Hi there, like the new name - very appropriate considering its not a name change by choice, iyswim.

Thanks for the good wishes.

They will get the results in within a couple of weeks, but I still have to go for 'evoked potential' testing before I see the neuro again. That's not scary at all, they just glue electrodes to your head and measure the speed of messages travelling from hands, feet and eyes to brain.

She asked for my next appointment to be booked early Feb, as she wasn't expecting my tests to be done until mid to late Jan.

Well done for booking the ski lessons and joining the challenge. We are so going to be gorgeous by the time the summer comes around. Grin

I'm not here really either - boredom has driven me to my laptop I'm afraid. Blush

Enjoy the rest of your holidays and I'll look forward to hearing from you again in a week or so. Smile

moosemama · 05/01/2012 19:56

Just quickly coming on to note my NY weigh-in, as at yesterday. Still off my feet with headaches and back pain at the moment and being terribly tearful and pathetic as a result, so won't bore you with my week. Blush

Weight: 5/01: 11st 1lb 2oz

Not great, but not a disaster either, in fact about what I'd predicted. So I'm ok with that.

Still not in weightloss mode, being pretty much immobile and having to rely on Mum and dh to bring my whatever they have time to prepare at the moment and still resorting to the odd bit of comfort eating to boot.

First mini goal is to get back down to 10 stone 10 pounds, but do it sensibly this time.

Still not heard anything about ds1's SA request - their deadline for letting us know was last Monday - but given that that was a bank holiday , I wasn't expecting much. Hmm Am sure if I contact them they will claim at least a weeks' grace due to the holidays, so am planning to start chasing the middle of next week if I don't hear before. Fully expecting a flat out refusal first time out - but will of course reapply straight away.

outofbodyexperience · 06/01/2012 21:01

that's not bad tbh... but awful that you're still feeling so sore and low. Sad

i'm not weighing until next week - i think there will be some sort of horror-show weigh in at the beginning of this challenge thingy, so am trying not to think about it before then.

have been dashing here and there with the brown dog, who very cleverly put a thorn through her eyeball just after christmas. the local vet referred her off to the opthalmologist in the city, so she had surgery just before new year. today she can take her cone of shame off! yay! all seems to be fine today at her check-up, so fortunately we can just go back to the normal vet here now. all told that one little thorn has cost us close to £2000. happy new yeeeeaaaaaaarrrrrrrr indeed.

hope you are feeling better soon x

overtired, are you still here? how was christmas?

moosemama · 07/01/2012 12:03

Hi - still not got your name back then?

I am starting to feel a little better in the back and head department now, but have the period from hell to make up for it.
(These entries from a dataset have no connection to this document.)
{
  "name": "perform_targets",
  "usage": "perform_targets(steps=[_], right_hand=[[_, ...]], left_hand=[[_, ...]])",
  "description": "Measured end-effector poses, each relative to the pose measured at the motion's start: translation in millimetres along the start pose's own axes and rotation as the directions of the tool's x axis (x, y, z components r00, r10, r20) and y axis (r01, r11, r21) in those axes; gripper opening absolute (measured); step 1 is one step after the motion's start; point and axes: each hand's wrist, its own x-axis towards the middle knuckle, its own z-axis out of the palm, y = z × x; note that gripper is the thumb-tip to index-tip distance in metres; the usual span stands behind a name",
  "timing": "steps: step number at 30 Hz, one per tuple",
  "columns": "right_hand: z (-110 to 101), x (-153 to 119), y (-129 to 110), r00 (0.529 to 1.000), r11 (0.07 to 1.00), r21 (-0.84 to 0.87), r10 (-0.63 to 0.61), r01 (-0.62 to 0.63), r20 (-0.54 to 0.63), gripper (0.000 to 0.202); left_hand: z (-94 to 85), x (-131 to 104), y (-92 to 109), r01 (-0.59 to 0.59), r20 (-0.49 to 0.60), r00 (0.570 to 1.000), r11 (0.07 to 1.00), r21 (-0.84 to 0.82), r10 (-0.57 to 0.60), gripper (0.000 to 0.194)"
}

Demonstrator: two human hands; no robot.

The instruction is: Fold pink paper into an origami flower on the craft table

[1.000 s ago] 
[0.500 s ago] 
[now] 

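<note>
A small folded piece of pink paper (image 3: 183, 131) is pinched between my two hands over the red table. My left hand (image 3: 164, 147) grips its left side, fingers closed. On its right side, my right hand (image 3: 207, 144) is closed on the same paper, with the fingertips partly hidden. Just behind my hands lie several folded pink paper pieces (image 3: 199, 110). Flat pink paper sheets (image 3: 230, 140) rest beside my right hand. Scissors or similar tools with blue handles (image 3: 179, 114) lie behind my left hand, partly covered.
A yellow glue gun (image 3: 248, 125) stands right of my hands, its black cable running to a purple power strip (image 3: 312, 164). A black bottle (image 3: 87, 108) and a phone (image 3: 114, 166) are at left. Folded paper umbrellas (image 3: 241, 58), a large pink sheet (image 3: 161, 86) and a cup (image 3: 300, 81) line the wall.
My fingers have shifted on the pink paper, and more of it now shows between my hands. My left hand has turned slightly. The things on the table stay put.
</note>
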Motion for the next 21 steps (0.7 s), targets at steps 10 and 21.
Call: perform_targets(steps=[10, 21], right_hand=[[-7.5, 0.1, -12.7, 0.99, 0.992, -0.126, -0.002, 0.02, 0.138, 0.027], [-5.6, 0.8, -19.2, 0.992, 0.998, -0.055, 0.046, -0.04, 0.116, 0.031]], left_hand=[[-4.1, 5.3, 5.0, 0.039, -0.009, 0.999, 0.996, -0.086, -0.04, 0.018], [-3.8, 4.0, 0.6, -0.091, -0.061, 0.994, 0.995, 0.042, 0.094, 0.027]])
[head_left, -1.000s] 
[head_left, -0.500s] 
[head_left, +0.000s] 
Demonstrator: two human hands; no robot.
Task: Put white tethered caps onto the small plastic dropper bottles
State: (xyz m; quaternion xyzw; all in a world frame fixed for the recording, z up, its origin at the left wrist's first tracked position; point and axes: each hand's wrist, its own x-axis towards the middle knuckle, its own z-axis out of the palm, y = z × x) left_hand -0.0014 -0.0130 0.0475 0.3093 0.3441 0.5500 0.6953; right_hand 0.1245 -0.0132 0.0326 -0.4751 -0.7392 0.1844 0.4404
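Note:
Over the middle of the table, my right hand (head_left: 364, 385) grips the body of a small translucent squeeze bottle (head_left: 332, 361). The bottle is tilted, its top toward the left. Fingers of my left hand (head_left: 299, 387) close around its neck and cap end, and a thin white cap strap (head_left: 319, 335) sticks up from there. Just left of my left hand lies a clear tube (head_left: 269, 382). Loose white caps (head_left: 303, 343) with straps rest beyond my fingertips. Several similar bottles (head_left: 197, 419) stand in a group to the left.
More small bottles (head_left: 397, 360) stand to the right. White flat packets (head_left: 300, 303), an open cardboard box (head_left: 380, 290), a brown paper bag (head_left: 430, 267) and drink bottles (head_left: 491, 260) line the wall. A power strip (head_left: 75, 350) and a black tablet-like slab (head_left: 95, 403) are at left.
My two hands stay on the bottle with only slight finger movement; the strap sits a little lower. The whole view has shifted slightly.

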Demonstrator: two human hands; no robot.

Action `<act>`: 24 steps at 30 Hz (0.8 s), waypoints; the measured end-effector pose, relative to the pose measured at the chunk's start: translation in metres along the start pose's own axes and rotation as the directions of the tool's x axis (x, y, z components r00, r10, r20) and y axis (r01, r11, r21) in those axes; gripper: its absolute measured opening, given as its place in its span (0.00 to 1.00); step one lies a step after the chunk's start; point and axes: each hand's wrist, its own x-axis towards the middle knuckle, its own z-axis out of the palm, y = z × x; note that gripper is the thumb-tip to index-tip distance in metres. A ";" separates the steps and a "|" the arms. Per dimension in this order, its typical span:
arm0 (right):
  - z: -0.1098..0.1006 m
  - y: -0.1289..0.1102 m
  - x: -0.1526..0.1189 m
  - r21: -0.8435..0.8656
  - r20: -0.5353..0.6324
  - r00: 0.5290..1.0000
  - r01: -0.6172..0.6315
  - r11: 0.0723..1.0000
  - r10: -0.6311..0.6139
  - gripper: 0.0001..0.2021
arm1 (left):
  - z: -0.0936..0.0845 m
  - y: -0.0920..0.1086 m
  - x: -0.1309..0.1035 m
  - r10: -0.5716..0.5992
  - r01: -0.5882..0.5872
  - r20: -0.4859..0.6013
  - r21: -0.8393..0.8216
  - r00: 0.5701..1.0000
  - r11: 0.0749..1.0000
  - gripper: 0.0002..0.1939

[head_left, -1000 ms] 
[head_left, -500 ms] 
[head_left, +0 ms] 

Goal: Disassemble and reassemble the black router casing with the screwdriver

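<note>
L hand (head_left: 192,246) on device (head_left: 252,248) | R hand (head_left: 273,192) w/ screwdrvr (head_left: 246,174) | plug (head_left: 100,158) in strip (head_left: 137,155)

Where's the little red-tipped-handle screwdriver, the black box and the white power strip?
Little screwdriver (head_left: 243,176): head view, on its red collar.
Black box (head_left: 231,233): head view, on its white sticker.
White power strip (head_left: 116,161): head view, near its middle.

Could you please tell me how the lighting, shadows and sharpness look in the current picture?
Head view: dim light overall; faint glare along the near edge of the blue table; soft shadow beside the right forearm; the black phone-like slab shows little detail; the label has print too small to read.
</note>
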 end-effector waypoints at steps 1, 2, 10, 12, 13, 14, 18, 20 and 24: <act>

Hmm At least that means I might weigh a couple of pounds less in a few days though. Grin

Poor brown dog and Shock at £2,000! We used to do vet insurance but as ours got older the excess made it pointless, fortunately we never had anything over £500 bills though. Did they manage to save her sight? I hope she's feeling better now.

I am slightly buoyed today after receiving a letter from the LEA this morning to say they are going ahead with a Statutory Assessment of ds1. They don't want any more submissions from us after my enormous first submission, but they do want one from ds. Their deadline for telling us if he'll get a statement is 26 March. Smile One hurdle down - countless more to go! Grin

outofbodyexperience · 08/01/2012 00:38

Oh, that's all great news - apart from the period from hell, but at least you know that's time limited! We did much the same thing with our immigration paperwork tbh. We supplied them with soooooo much information on dd2 that there was nothing left they could possibly think of to ask!
Vet thinks her sight should be fine. She's got two cloudy dots, one where the thorn went in, and one at the top where the vet had to go in to push it back out (Yerk) as she couldn't get hold of it to pull it back out the same way... She said with this type of injury the cloudiness will probably remain but not get any bigger, and that brown dog is probably blissfully unaware that she has a cloudy dot in her line of vision. She doesn't seem to care, tbh... Crazy lab. This is the same dog that chewed up a stick and some of it came out through her throat, leaving her with a huge abscess on her neck. Ridiculous animal.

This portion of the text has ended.